Thin introduced us to the Yin and the Yang or also known as male and female. Last, we saw the big golden Buddha with the smoking sticks that were stuck into a bowl. I rang the gong three times in order to have good-luck for the New Year.

Then we drove to the hotel in Hoi An. When I looked out the window, the streets weren’t all that different from the other places we’ve visited. There were lots of stands with snacks. The thing that caught my eye was the Tailor shops full of pretty articles of clothing.

The hotel was really nice! They had a pool, computers, pool table and chess.

We explored the streets with Thin. Everywhere we went we saw motorbikes with kumquat trees sticking out of their trunks and local people hanging up decorations and lanterns.


One day, we went out into the country to have lunch. The country side was beautiful and quiet. We could see the green grass and the farmers preparing crops.


The cook showed up how to make Vietnamese pancakes and grilled chicken and banana leaf. Over all, the lunch was outstanding. After lunch, we had a deluxe foot, face and shoulder massage. We stuck our feet in buckets and they began to massage our feet. Then they massaged our cheeks and eyebrows. It tickled, so I kept on laughing.



Tet is the biggest event in Vietnam, the first day of the Asian lunar calendar. It lasts for seven days. Stores close before Tet to prepare for the celebration. People buy new clothes and clean their homes. On Tet Eve (Jan. 22), we took a ride through town and planned to stay up until midnight to watch the fireworks. As we peddled around, I got to see tons of local people cleaning their homes and the women dressed up in pretty silk gowns. We had dinner at a really fancy place called Cargo, with an outstanding view of the river. My Dad and I got there a little early so we could have time to relax and play some cards. From a distance you could the muffled booming of loud disco music playing. I could make out some of the songs, but they were all remixes. Earlier, my mom visited an orphanage and played with the kids.


She really enjoyed it and she felt so bad for them because they don’t have a home. Plus, you can’t adopt from Vietnam anymore. My mom met us at the restaurant and we ordered our dinner. Then we wanted to see what Tet was about. One of the locals outside their home was throwing rice and candy out on the streets. They also had tables outside their house containing food.

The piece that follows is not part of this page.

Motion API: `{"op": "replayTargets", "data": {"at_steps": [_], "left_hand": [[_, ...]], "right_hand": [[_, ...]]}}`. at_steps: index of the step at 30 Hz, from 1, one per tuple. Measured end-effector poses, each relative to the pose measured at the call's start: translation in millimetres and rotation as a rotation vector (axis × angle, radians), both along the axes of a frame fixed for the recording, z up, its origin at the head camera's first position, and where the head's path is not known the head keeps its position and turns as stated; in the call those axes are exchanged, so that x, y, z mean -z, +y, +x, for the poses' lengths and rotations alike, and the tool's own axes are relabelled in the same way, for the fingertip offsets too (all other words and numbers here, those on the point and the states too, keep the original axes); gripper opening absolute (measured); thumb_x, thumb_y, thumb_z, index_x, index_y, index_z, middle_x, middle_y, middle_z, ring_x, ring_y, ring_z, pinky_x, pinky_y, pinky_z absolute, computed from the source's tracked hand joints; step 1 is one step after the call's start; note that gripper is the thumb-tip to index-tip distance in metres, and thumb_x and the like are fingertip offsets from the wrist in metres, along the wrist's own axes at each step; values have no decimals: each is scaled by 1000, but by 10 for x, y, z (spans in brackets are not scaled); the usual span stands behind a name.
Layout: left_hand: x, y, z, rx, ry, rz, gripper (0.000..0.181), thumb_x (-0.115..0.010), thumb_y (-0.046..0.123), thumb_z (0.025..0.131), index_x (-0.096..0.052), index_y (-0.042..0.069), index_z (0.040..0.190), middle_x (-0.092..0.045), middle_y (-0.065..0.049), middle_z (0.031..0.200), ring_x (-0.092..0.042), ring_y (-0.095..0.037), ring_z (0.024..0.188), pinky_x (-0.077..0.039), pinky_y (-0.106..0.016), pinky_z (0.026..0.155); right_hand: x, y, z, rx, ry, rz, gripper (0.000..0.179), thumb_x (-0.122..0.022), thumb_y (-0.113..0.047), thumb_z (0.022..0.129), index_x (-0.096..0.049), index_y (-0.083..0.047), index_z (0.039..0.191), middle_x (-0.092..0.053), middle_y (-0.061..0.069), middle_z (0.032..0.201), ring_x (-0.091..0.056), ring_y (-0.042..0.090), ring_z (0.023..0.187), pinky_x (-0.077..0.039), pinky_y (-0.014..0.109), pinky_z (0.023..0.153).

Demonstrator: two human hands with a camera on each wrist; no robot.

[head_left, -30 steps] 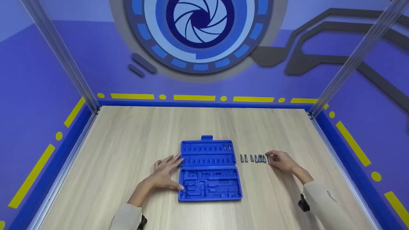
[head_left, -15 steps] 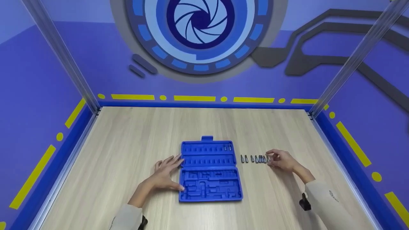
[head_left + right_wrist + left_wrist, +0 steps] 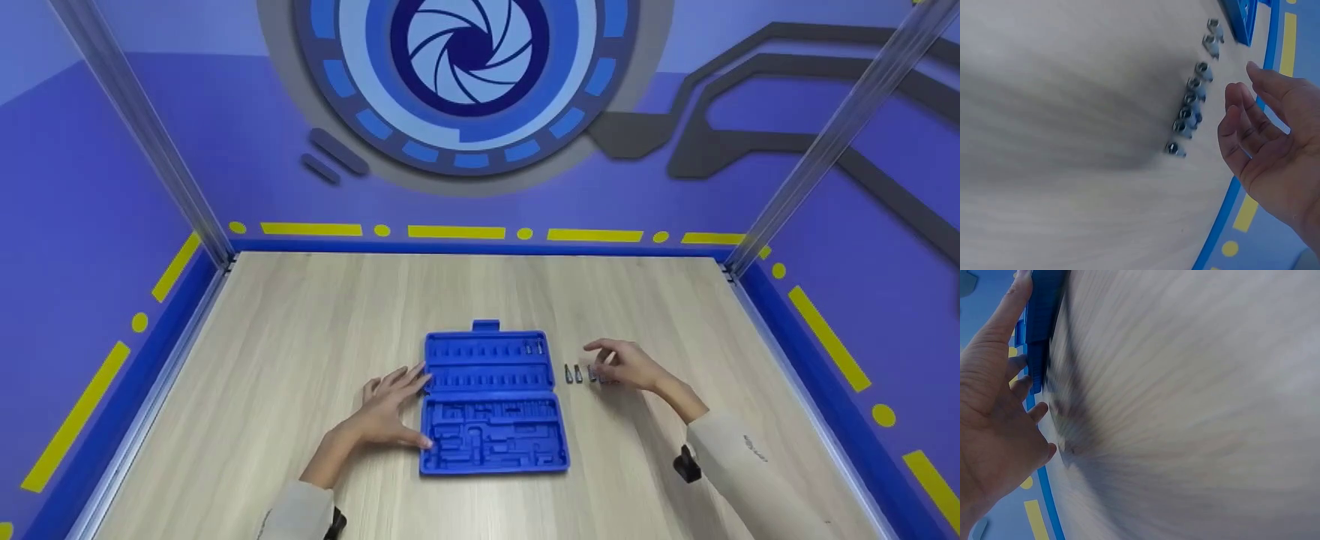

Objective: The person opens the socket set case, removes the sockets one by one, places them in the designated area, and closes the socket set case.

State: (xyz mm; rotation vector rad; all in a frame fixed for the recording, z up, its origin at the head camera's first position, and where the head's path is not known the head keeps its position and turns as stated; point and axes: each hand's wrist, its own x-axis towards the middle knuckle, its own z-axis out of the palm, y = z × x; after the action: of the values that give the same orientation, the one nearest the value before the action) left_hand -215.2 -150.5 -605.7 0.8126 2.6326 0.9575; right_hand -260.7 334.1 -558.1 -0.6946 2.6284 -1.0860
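The blue plastic socket case (image 3: 495, 471) lies unfolded on the table, its moulded slots facing up. My left hand (image 3: 386, 412) rests against its left side, thumb near the front corner and fingers spread at the hinge and lid. Two small metal bit sockets (image 3: 539, 346) sit in the lid's upper right slots. Right of the case, several more bit sockets (image 3: 1189, 115) lie in a row on the wood. Above the row's right part hovers my right hand (image 3: 630, 367), hiding some of them in the head view; in the right wrist view its bent, relaxed fingers (image 3: 1233, 138) hold nothing.
The light wooden table (image 3: 337, 300) ends at blue walls at the back and sides. Metal frame posts (image 3: 817, 142) rise at both back corners. A latch tab (image 3: 486, 325) sticks out from the lid's far edge.
My right hand has let go of the bit socket at the row's right end and moved left over the row. The left hand and the case have stayed put.
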Motion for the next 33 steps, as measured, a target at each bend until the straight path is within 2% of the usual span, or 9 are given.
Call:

We stopped to take a closer look. He told us that the rice symbolizes getting rid of the bad luck and the candy is for the children who have died. Then he took a bowl and lit a fire. He burned paper and fake money. He informed us it is money for their dead Ancestors. The Ancestors received $100 dollar bills, so they must have been very pleased.

On the river we saw cool lit up figures of animals with all sorts of neon colors.


We heard loud music from far away and saw searchlights scanning the night sky. Looking out from the bridge you could see the water lanterns. The lanterns were different colored paper cut out into a cup with a candle inside that could float on water. Each one was placed on the water and thousands of these water lanterns made the whole river light up.


As we neared the building, the music rose and laughter and talking overpowered the silent night. It was like a carnival. People were playing games. One game you had to toss the bucket over the prize you wanted – the choices were beer or soda – and then you could have it. Another game was for a prize too. You had to toss a little foam ball into one of the holes that was propped up against a slanted board which was nearly impossible to do. There was a TV screen showing dancing and singing. There was also live singing and dancing too. We had to find a seat for the fireworks, so we started to make our way back. Before we could watch the fireworks we walked a little more and took a picture for a group of students that came from Beijing. I looked up and spread my hands out. Was it raining? Sure enough, little droplets fell from the sky. Luckily, they stopped just before the fireworks began. Then the show was on! One after another streaming up like a bullet and booming into the night, creating a big colorful bright spark. Boom, boom! One right after another, followed by the amused crowd applauding.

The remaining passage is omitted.